__Task prompt__. In the records below, find every line with the word "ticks" and copy it.

[Items from a dataset]
::::
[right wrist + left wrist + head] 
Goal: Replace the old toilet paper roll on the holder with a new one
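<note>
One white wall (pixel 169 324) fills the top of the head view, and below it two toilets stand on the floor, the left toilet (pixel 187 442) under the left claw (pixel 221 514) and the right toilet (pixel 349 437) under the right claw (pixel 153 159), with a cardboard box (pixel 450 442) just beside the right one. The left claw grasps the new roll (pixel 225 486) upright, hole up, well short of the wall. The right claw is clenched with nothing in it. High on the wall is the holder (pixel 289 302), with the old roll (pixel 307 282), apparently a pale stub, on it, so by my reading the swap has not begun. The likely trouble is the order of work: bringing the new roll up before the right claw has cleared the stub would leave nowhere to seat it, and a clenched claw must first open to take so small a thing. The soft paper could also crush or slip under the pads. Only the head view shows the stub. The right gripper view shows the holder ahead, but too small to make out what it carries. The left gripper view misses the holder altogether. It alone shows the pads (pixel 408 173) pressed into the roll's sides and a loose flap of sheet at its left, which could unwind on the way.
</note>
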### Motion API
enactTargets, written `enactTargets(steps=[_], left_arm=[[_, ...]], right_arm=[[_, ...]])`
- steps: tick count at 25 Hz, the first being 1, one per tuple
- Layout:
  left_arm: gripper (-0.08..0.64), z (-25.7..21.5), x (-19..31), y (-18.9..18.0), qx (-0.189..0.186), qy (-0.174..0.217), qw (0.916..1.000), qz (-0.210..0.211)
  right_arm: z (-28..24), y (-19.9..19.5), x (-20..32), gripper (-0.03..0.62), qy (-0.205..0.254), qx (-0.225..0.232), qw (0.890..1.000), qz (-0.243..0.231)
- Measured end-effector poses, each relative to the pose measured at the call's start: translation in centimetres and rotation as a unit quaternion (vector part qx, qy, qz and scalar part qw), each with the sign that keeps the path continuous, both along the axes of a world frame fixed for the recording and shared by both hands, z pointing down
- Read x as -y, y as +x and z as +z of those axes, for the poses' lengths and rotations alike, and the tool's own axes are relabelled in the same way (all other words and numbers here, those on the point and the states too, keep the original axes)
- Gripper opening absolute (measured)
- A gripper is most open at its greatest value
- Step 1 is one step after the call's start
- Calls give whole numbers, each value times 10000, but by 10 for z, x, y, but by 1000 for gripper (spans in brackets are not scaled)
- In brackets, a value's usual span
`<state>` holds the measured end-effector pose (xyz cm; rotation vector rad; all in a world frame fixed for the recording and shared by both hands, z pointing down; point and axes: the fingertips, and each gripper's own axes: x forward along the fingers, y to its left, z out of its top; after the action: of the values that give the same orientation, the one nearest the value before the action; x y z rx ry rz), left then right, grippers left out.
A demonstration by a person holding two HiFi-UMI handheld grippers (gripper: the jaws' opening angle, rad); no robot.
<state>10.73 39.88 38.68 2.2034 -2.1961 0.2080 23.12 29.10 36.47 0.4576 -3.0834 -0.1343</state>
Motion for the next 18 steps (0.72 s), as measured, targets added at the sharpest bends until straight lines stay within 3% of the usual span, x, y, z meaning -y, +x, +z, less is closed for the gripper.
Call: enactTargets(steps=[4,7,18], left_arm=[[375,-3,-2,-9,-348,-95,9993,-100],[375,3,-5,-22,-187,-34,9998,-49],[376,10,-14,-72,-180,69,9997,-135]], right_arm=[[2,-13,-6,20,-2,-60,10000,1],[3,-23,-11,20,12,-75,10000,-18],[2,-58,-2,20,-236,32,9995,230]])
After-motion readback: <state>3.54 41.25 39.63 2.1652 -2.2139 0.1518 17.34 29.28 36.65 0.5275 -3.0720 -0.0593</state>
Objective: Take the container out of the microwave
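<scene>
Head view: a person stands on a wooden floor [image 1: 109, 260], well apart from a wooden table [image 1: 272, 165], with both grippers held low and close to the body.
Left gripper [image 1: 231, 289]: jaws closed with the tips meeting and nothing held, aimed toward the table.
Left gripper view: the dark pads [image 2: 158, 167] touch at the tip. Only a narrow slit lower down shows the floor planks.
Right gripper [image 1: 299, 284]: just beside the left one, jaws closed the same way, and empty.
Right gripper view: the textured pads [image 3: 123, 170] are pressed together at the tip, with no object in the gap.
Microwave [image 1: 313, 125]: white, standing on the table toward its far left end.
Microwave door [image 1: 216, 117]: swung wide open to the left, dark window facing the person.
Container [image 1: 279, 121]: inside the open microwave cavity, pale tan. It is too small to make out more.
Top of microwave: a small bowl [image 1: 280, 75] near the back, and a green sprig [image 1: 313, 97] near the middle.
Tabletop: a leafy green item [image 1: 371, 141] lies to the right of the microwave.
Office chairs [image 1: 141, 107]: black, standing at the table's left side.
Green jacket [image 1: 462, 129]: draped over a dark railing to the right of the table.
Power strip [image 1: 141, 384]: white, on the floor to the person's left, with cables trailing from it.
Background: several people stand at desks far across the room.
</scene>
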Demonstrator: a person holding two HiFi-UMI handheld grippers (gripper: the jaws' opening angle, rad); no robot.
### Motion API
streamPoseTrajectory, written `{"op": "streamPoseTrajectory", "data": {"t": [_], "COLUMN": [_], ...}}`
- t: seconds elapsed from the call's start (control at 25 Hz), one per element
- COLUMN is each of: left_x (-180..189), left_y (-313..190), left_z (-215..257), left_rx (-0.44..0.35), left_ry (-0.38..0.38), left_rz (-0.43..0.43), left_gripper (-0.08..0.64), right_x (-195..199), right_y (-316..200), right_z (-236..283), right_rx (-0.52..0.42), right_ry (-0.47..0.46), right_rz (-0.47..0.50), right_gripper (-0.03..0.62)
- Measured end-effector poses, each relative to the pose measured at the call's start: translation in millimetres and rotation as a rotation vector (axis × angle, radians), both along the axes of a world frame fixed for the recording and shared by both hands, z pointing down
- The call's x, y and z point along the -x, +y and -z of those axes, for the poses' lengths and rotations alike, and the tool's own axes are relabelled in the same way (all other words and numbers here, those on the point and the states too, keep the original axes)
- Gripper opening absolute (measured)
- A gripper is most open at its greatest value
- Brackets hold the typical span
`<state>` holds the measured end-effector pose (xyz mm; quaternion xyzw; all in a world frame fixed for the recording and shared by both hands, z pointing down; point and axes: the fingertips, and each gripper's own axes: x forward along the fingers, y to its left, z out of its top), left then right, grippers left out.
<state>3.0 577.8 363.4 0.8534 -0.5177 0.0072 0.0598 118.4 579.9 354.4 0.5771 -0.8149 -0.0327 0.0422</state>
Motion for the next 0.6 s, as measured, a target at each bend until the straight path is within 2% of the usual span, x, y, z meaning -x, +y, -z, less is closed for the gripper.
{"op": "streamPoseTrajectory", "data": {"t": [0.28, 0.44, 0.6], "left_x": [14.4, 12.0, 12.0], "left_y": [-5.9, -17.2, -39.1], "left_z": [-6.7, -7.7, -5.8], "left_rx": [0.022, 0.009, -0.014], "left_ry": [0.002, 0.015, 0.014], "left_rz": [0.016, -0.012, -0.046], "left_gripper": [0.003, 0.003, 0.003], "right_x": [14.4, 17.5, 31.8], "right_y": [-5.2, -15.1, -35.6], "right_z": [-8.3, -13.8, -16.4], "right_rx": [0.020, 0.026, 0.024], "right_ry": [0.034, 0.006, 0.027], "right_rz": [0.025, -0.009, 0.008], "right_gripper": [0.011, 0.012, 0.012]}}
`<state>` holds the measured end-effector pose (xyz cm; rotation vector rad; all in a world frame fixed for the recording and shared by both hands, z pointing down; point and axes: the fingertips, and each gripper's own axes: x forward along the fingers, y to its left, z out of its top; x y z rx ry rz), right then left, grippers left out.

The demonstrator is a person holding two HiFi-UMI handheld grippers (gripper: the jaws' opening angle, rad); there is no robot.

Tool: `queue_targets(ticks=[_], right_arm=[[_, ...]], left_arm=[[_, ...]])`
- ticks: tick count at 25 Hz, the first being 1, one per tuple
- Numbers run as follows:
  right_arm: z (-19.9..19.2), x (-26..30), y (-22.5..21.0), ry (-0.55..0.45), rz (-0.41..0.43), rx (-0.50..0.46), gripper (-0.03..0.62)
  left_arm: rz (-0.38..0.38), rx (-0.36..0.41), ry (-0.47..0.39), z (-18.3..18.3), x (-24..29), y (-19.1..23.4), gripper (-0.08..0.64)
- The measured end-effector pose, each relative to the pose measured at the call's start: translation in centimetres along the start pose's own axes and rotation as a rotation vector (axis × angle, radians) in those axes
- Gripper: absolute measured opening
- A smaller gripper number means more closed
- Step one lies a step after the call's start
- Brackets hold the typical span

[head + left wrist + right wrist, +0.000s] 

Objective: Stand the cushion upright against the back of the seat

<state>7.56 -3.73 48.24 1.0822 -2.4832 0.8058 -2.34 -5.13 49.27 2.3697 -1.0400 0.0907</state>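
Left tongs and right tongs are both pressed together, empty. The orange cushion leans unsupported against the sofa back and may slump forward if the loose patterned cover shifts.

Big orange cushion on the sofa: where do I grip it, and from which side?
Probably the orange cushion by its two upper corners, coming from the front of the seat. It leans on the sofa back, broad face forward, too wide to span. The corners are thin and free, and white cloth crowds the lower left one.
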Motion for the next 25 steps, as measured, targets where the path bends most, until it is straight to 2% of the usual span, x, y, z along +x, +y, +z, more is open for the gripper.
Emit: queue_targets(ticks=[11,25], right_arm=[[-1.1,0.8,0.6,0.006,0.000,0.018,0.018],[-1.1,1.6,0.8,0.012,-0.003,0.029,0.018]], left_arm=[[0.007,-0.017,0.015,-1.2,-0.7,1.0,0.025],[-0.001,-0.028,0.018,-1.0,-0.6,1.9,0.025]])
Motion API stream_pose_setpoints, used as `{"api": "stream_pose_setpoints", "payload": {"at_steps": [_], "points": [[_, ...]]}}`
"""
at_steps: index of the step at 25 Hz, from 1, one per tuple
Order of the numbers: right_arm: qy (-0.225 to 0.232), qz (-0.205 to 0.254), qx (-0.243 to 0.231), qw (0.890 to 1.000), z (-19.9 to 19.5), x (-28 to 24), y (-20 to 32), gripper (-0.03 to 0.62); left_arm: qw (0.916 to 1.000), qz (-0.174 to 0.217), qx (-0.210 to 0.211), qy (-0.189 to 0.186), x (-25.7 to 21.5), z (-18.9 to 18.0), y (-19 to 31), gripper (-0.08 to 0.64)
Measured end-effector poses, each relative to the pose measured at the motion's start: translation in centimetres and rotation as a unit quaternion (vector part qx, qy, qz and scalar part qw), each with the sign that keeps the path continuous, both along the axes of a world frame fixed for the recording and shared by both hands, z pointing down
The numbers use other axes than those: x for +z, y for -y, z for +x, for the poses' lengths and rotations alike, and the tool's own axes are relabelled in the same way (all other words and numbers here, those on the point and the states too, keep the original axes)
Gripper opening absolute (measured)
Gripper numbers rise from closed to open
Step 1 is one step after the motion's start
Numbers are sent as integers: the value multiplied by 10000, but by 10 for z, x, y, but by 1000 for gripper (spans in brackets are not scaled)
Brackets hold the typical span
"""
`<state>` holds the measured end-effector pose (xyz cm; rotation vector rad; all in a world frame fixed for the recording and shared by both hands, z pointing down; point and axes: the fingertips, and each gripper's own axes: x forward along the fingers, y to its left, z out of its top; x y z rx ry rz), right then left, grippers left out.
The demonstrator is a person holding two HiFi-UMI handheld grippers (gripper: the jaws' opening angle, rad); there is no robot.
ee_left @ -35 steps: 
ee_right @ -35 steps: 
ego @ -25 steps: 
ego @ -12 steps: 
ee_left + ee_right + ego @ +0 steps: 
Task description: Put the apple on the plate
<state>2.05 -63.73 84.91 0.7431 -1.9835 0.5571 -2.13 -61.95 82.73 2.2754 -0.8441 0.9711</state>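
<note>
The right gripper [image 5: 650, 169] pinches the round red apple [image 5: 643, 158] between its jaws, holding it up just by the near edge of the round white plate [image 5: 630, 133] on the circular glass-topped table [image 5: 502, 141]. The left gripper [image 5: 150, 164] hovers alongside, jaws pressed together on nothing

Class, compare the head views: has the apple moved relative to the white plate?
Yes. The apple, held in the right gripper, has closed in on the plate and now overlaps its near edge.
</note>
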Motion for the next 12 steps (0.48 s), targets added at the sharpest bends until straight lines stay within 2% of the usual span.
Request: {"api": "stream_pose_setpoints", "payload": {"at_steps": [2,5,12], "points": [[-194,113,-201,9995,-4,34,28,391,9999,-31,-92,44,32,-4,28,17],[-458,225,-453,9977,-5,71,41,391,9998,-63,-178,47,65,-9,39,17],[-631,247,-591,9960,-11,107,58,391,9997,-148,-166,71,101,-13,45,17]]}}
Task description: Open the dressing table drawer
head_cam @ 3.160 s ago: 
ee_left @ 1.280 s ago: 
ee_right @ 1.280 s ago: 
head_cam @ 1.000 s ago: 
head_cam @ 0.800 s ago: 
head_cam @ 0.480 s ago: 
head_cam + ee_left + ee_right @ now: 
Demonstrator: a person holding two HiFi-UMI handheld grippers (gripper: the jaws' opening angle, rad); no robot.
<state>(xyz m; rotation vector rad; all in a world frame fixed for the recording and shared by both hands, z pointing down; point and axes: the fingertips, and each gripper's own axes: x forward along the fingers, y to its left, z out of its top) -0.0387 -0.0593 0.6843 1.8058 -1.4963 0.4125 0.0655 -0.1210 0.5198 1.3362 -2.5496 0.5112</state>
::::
__Answer to this problem__.
Tool: `queue_targets(ticks=[_], right_arm=[[_, ...]], left_arm=[[_, ...]])`
- ticks: tick count at 25 Hz, the first being 1, one per tuple
Emit: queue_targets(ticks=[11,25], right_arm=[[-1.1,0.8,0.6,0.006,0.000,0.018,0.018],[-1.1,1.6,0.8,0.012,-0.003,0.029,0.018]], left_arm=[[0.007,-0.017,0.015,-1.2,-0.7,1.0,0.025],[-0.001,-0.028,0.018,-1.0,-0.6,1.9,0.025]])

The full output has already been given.